Before we can really expect them to explain their thinking we have to plant the language in their heads. Otherwise we get a lot of "my brain told me", or "I just knew" when we question their answers. Sometimes we plant the language when we praise them. I do a lot of "WOW- you were so smart back there! You saw the 'at' chunk in that word, and you know that says 'at' so then you put the /m/ sound in front. WOW. You used a chunk you knew. Smart readers look for chunks they know, just like you!" At this point the child, who may or may not have known they used the chunk, is beaming and practically falling out of their chair with pride. The next word they get stuck on- I can guarantee you they are going to look for chunks they know to show you, once again, that they are awesome.
Another way we plant the idea of justifying their thinking is through whole-group lessons when we explicitly teach the strategies we expect them to use. Today I attempted to teach a kindergarten classroom the strategy of checking the picture when you're stuck on a word.
I had my Mrs. Wishy Washy book all ready with sticky notes over the animal names so the children would be forced to check the picture. I'd never done this lesson with kinders before- but it's one of the first lessons we do every year in first grade so I figured it would be a snap.
"Oh, lovely mud!" said the" I read. "Oh no! This word is covered! How will we ever figure it out?"
"COW!" someone screamed for the carpet.
"WOW! But there is no word there- just a sticky note! How did you know that was cow?" I asked, waiting for the obvious answer of, "the picture is of a cow you moron teacher, of course the word is cow"
"It has the /C/ sound!" the child proudly explained.
"Where? The word is covered! There is no /c/ sound! How did you know?" I asked again, calling on another child.
"C-O-W" the child said proudly. I checked to see if my sticky notes were see-through. Ok, we are still having trouble writing our names, how on earth did this kiddo learn to spell cow from memory.
I ignored the spelling. "You know what you did?" I asked, as though it was the most amazing feat ever. "You checked the picture! Smart readers CHECK THE PICTURE!!"
"Oh lovely mud! said the"
DUCK! DUCK! everyone called out.
"How did you know?" I asked, sure that this time, after I'd given them the language, they were sure to say "check the picture"
"/d/d/d/" they all said proudly.
My head banging into the wall since the D was covered up and there was a large picture of a duck covering the whole page.

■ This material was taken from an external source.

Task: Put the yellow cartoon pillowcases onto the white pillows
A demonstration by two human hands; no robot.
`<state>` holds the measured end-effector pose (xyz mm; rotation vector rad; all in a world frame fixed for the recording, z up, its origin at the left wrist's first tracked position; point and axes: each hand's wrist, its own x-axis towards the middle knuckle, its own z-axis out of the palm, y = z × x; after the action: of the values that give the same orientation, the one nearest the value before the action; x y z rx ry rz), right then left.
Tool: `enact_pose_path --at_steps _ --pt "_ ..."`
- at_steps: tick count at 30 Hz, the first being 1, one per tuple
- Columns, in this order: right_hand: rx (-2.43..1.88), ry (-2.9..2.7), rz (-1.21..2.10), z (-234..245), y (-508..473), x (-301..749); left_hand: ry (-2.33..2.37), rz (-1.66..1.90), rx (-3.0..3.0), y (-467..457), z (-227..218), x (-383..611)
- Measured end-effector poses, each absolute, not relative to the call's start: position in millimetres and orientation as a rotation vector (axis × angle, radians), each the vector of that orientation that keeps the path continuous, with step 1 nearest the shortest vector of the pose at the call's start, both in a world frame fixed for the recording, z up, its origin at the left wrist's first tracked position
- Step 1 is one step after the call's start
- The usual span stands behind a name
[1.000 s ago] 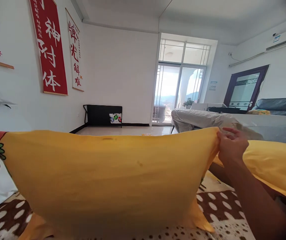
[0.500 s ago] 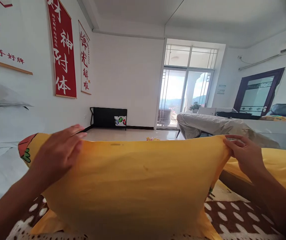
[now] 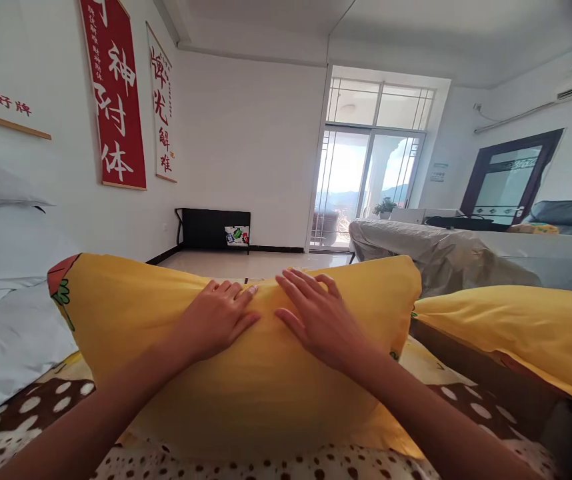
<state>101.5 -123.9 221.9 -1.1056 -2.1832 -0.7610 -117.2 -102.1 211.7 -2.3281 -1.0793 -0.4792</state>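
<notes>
A plump yellow pillow [image 3: 246, 393] stands upright on the bedding in front of me, with a red and green print at its left corner. Its top edge sags in the middle, and both upper corners rise. On that sagging edge rests my left hand [image 3: 219, 313], fingers laid over the top and thumb apart on the near face. Just to its right, my right hand [image 3: 316, 317] touches the same edge with fingers stretched out and thumb spread. Neither hand is wrapped round the fabric. The pillow's far side is hidden.
A second yellow pillow [image 3: 526, 323] lies at the right. Beneath is brown and cream spotted bedding [image 3: 31, 403]. White covering [image 3: 11, 313] is at the left. Farther off are a plastic-covered piece of furniture [image 3: 416, 250], a black folded frame [image 3: 206, 227] and a glass door [image 3: 366, 180].
Both hands have moved inward from the pillow's upper corners to the middle of its top edge. My right hand has let go of the right corner. The top edge, straight before, now dips.
</notes>
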Motion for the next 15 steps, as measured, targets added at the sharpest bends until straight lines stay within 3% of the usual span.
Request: enact_pose_path --at_steps 6,10,15 --pt "-1.122 -2.338 -0.526 198 -90 60 -1.359 -0.416 -2.37 -112 235 -146" --pt "-1.168 -2.307 -0.581 191 -69 101 -1.768 -0.355 -2.292 -108 247 -194" --pt "-1.368 -2.262 -0.644 196 -46 182 -1.929 -0.408 -2.236 -92 235 -250"
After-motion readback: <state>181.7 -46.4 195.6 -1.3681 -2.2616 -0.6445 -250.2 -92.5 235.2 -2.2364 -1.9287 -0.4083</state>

It went on and on. In the end maybe 10 kids were able to express "check the picture" when asked, "How did you know?"
10. Even after the child before them said the same thing. Even after we all used our deep professor voices and made ourselves sound very important when we said "check the picture".
Later that day I was working one on one with one of my first grade friends with special needs.

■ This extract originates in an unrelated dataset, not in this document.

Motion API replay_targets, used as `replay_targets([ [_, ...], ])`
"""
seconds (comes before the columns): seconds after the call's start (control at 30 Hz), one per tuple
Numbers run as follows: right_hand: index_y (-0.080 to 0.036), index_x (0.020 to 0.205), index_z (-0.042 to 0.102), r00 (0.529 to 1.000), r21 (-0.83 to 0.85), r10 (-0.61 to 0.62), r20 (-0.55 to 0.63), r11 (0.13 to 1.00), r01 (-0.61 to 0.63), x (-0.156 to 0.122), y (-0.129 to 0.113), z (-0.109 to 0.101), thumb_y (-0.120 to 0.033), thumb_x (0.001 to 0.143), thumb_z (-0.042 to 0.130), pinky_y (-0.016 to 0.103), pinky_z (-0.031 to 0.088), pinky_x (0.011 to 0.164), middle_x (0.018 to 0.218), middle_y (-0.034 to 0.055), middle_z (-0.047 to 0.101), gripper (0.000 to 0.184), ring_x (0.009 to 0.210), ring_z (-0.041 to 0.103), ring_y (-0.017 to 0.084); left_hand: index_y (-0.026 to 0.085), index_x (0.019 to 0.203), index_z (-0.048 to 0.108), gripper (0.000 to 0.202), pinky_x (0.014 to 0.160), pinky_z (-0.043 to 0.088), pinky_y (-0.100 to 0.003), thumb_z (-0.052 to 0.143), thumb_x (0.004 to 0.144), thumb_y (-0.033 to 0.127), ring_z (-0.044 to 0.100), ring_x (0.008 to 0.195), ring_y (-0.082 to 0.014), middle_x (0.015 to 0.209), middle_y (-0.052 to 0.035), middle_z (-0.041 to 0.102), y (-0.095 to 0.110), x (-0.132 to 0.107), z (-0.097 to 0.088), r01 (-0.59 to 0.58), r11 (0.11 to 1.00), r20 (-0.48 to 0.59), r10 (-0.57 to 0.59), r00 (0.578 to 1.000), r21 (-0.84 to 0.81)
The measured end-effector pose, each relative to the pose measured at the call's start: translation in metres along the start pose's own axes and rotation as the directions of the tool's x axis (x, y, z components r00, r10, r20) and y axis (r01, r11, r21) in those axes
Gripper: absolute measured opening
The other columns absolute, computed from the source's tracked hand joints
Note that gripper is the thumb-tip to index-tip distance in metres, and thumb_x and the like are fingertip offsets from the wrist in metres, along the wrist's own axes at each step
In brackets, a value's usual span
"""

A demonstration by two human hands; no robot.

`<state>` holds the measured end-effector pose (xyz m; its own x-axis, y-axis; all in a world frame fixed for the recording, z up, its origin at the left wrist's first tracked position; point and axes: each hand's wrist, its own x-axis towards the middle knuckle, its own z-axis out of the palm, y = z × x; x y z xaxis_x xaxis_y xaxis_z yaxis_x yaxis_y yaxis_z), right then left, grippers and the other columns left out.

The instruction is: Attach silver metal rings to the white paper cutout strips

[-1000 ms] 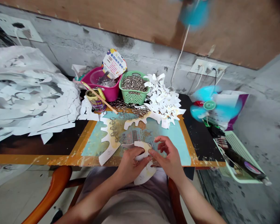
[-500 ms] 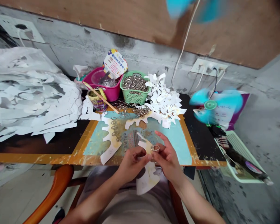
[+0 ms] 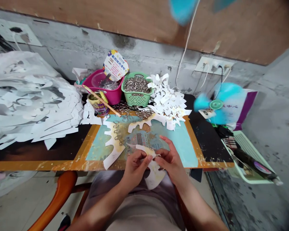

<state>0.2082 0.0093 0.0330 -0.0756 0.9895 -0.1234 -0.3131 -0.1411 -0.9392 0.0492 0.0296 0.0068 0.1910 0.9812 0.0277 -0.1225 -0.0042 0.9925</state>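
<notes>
At lower centre, the left hand (image 3: 135,168) and right hand (image 3: 171,161) pinch a scalloped paper cutout (image 3: 154,173) close together; the small metal ring (image 3: 157,155) could slip, or the paper tear, under uneven pull.

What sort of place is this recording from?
Probably a small piecework workshop: a heap of white cut-paper shapes, a green plastic basket of metal rings, and a paint-stained work board against a rough concrete wall.
</notes>
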Motion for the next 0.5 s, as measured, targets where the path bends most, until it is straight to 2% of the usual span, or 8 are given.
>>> replay_targets([
  [0.07, -0.033, 0.145, 0.031, 0.999, -0.060, -0.042, -0.013, 0.997, 0.041, -0.002, -0.003, 0.004, -0.035, 0.079, 0.077, 0.021, 0.043, 0.053, 0.074, -0.0061, 0.057, 0.080, 0.058, 0.050, 0.010, 0.017, 0.066, 0.052, 0.046, 0.048, 0.039, -0.018, 0.068, 0.080, 0.057, 0.041, 0.052, -0.0075, 0.058, 0.0039, 0.046, -0.005, -0.001, 0.001, -0.010, 0.998, 0.002, 0.010, 1.000, -0.059],
  [0.17, -0.031, 0.145, 0.028, 0.995, -0.166, -0.102, -0.006, 0.981, 0.100, -0.006, -0.008, 0.005, -0.032, 0.083, 0.073, 0.021, 0.043, 0.058, 0.074, -0.0062, 0.056, 0.077, 0.062, 0.051, 0.011, 0.017, 0.069, 0.055, 0.051, 0.053, 0.044, -0.021, 0.070, 0.074, 0.065, 0.047, 0.058, -0.0099, 0.065, 0.0012, 0.052, -0.009, -0.002, 0.002, -0.020, 0.989, 0.000, 0.021, 1.000, -0.148],
  [0.23, -0.030, 0.140, 0.034, 0.992, -0.225, -0.128, 0.012, 0.966, 0.127, -0.009, -0.012, 0.004, -0.031, 0.086, 0.070, 0.022, 0.044, 0.061, 0.076, -0.0046, 0.057, 0.065, 0.067, 0.053, 0.012, 0.017, 0.065, 0.051, 0.050, 0.050, 0.041, -0.020, 0.073, 0.073, 0.061, 0.044, 0.056, -0.0088, 0.061, 0.0027, 0.047, -0.005, -0.001, 0.003, -0.001, 0.995, 0.005, 0.002, 1.000, -0.103],
  [0.3, -0.027, 0.126, 0.046, 0.984, -0.293, -0.174, 0.026, 0.940, 0.174, -0.011, -0.014, 0.001, -0.033, 0.088, 0.067, 0.023, 0.045, 0.063, 0.084, -0.0009, 0.058, 0.043, 0.073, 0.055, 0.013, 0.017, 0.059, 0.046, 0.049, 0.045, 0.034, -0.017, 0.074, 0.077, 0.053, 0.036, 0.051, -0.0062, 0.055, 0.0055, 0.038, 0.003, -0.001, 0.004, 0.001, 1.000, 0.010, -0.001, 1.000, -0.007],
  [0.33, -0.025, 0.117, 0.052, 0.975, -0.353, -0.219, 0.030, 0.911, 0.215, -0.012, -0.015, 0.000, -0.034, 0.089, 0.066, 0.025, 0.046, 0.065, 0.089, 0.0015, 0.059, 0.032, 0.077, 0.056, 0.014, 0.017, 0.057, 0.045, 0.049, 0.043, 0.033, -0.017, 0.073, 0.078, 0.051, 0.033, 0.049, -0.0055, 0.053, 0.0062, 0.035, 0.006, -0.001, 0.005, -0.016, 0.999, 0.011, 0.016, 1.000, 0.033],
  [0.4, -0.023, 0.102, 0.061, 0.939, -0.516, -0.341, 0.035, 0.799, 0.309, -0.013, -0.016, -0.001, -0.034, 0.089, 0.065, 0.029, 0.048, 0.071, 0.097, 0.0054, 0.059, 0.018, 0.085, 0.057, 0.017, 0.016, 0.057, 0.047, 0.048, 0.042, 0.036, -0.017, 0.071, 0.081, 0.050, 0.032, 0.047, -0.0052, 0.053, 0.0064, 0.035, 0.011, -0.002, 0.005, -0.053, 0.995, -0.002, 0.054, 0.999, 0.079],
  [0.5, -0.023, 0.095, 0.069, 0.880, -0.707, -0.468, 0.073, 0.599, 0.377, -0.012, -0.017, -0.002, -0.030, 0.088, 0.066, 0.033, 0.049, 0.079, 0.098, 0.0067, 0.058, 0.010, 0.094, 0.057, 0.020, 0.016, 0.063, 0.054, 0.042, 0.045, 0.045, -0.019, 0.068, 0.084, 0.049, 0.041, 0.047, -0.0063, 0.055, 0.0047, 0.044, 0.011, -0.005, 0.003, -0.064, 0.990, -0.015, 0.066, 0.998, 0.123],
])
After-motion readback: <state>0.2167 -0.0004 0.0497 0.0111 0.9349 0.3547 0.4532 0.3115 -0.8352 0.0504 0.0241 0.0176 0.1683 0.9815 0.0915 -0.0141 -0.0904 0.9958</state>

"Why do you think that?" I asked, after he'd told me there were 9 dots on the card I'd just held up.
"My brain told me" he replied quickly. My head banging began again. Please- no more "my brain just knew" explanations.
"What did your brain tell you?" I asked, hoping for more.
"Oh! My brain said, well, there are 5 in that row because there are always 5 in that row, so there isn't a dot there- which means there are only 4 dots in that row, so one row has 5 and one row has 4 and when you put them together you get 9"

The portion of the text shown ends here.